__How to complete this task__. Only the lines below between the ones containing "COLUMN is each" and "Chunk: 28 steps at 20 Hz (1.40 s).", inclusive, are to be reproduced, each exactly as it stands.

__Source information__.
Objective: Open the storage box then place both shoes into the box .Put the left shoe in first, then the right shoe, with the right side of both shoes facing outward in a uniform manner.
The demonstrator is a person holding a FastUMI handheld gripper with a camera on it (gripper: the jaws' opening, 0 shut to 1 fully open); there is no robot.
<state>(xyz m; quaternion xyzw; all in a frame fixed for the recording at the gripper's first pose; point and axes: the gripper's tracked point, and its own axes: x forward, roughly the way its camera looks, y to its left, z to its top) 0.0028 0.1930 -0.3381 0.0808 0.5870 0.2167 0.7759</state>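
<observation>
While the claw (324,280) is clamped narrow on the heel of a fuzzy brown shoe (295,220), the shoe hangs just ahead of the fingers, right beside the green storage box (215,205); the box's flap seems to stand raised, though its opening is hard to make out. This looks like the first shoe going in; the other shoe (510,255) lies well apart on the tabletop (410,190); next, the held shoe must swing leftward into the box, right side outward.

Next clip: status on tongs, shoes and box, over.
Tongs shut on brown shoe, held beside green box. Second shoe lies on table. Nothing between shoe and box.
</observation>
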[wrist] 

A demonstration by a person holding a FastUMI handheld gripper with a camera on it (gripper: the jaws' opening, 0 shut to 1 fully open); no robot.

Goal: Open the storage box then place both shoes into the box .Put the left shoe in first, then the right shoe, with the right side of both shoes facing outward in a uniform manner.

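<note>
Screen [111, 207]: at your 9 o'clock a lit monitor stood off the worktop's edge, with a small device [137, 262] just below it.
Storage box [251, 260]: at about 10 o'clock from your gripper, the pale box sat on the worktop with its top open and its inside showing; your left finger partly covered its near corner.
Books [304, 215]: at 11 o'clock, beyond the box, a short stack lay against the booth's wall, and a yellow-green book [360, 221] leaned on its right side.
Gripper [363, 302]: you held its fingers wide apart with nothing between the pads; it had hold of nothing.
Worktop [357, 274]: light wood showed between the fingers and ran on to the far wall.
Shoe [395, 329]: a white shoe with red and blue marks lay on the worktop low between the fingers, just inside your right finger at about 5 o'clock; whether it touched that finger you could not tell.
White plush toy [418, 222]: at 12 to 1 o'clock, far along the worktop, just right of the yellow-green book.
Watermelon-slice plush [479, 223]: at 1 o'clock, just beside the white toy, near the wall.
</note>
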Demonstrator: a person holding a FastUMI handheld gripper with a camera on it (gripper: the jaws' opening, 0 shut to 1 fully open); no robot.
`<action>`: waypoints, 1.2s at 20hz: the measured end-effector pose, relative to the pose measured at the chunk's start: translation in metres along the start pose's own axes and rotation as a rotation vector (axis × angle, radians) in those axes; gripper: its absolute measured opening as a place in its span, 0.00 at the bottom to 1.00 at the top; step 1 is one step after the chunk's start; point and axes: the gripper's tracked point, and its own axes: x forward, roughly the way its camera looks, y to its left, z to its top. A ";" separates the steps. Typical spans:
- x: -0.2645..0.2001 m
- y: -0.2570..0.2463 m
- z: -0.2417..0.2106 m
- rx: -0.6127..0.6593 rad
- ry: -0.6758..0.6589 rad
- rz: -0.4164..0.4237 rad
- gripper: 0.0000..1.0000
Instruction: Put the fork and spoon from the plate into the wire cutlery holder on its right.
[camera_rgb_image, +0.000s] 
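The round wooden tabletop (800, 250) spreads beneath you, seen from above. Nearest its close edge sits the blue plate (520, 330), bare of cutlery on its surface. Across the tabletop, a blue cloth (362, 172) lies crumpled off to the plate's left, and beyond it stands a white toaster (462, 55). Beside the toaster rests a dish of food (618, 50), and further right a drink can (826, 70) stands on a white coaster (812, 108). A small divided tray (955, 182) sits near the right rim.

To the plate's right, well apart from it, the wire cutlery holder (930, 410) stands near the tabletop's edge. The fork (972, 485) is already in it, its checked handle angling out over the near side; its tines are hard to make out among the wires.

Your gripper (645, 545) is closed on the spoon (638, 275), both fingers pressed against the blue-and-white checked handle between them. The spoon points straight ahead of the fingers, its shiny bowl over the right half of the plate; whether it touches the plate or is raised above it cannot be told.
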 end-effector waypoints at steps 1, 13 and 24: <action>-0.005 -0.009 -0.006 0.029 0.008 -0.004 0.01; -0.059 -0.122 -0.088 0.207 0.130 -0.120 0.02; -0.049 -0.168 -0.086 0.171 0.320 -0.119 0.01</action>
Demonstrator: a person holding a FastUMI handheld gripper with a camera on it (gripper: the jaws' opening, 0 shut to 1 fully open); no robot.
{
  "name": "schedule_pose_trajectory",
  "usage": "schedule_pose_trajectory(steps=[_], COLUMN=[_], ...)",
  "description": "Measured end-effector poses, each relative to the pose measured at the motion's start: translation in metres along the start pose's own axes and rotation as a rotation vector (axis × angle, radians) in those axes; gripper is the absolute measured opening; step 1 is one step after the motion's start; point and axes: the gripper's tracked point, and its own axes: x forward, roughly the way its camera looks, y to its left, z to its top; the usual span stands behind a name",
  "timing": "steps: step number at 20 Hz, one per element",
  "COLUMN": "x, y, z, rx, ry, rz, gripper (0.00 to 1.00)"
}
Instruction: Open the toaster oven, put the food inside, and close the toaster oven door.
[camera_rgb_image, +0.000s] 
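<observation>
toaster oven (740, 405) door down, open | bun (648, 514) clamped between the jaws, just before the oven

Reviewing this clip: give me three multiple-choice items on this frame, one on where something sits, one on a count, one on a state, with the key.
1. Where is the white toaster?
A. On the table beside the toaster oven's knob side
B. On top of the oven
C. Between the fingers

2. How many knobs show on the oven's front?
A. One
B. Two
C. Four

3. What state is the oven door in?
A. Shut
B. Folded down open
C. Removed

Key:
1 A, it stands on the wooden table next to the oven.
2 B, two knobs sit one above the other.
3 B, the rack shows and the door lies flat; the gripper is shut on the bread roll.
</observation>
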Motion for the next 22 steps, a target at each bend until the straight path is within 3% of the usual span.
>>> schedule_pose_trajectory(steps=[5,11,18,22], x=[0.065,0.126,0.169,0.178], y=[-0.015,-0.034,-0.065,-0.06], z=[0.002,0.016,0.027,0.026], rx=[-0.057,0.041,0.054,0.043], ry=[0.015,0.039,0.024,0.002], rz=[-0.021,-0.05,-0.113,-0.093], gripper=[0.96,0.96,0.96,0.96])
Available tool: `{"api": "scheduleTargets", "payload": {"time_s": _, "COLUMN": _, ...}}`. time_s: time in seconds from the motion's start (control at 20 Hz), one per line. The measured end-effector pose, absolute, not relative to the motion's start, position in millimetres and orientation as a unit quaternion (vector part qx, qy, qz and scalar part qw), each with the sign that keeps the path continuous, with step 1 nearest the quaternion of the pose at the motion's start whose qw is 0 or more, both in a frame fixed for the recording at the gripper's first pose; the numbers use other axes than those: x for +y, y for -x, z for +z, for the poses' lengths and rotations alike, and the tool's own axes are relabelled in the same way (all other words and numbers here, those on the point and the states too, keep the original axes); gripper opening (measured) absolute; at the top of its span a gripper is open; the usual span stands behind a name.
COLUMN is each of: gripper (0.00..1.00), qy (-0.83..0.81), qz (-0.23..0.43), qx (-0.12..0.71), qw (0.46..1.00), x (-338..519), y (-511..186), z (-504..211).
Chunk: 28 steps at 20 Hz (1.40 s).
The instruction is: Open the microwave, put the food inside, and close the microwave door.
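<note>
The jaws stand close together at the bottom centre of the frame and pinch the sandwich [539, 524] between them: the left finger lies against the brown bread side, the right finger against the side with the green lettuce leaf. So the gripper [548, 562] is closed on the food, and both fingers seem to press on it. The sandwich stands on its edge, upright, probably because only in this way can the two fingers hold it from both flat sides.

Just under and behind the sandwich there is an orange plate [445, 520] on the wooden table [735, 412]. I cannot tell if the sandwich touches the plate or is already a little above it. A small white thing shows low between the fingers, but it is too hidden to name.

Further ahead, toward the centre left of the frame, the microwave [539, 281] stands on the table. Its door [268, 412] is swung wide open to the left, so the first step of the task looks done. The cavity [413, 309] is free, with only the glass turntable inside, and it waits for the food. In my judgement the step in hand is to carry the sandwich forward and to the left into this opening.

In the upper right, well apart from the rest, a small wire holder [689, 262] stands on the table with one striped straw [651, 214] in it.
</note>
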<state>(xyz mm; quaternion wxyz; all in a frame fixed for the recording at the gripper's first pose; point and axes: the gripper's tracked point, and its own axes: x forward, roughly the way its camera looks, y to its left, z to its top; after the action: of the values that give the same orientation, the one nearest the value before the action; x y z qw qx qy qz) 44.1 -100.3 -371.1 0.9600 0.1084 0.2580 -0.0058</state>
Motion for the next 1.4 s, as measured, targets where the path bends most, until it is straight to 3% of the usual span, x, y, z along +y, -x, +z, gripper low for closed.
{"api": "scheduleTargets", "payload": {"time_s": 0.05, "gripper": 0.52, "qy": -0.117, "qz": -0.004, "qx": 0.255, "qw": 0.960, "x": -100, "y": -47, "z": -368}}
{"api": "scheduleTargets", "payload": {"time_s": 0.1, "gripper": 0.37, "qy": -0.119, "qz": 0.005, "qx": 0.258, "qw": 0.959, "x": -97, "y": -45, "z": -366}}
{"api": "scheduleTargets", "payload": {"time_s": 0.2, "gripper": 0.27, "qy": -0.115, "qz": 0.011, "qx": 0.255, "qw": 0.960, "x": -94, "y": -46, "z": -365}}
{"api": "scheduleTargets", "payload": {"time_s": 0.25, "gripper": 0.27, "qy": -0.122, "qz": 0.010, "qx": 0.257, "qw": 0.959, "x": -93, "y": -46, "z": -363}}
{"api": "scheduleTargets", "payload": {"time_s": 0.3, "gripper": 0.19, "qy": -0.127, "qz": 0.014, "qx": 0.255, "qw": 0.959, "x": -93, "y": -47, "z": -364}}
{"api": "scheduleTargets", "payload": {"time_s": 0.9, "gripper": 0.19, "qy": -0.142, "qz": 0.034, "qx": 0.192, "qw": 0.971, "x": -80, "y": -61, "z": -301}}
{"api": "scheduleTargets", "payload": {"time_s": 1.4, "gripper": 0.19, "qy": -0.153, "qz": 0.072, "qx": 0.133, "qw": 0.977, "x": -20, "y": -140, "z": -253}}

__Answer section__.
COLUMN is each of: gripper (0.00..1.00), qy (-0.83..0.81), qz (-0.23..0.43), qx (-0.12..0.71), qw (0.46..1.00), x (-338..519), y (-511..186), z (-504..211).
Chunk: 28 steps at 20 Hz (1.40 s).

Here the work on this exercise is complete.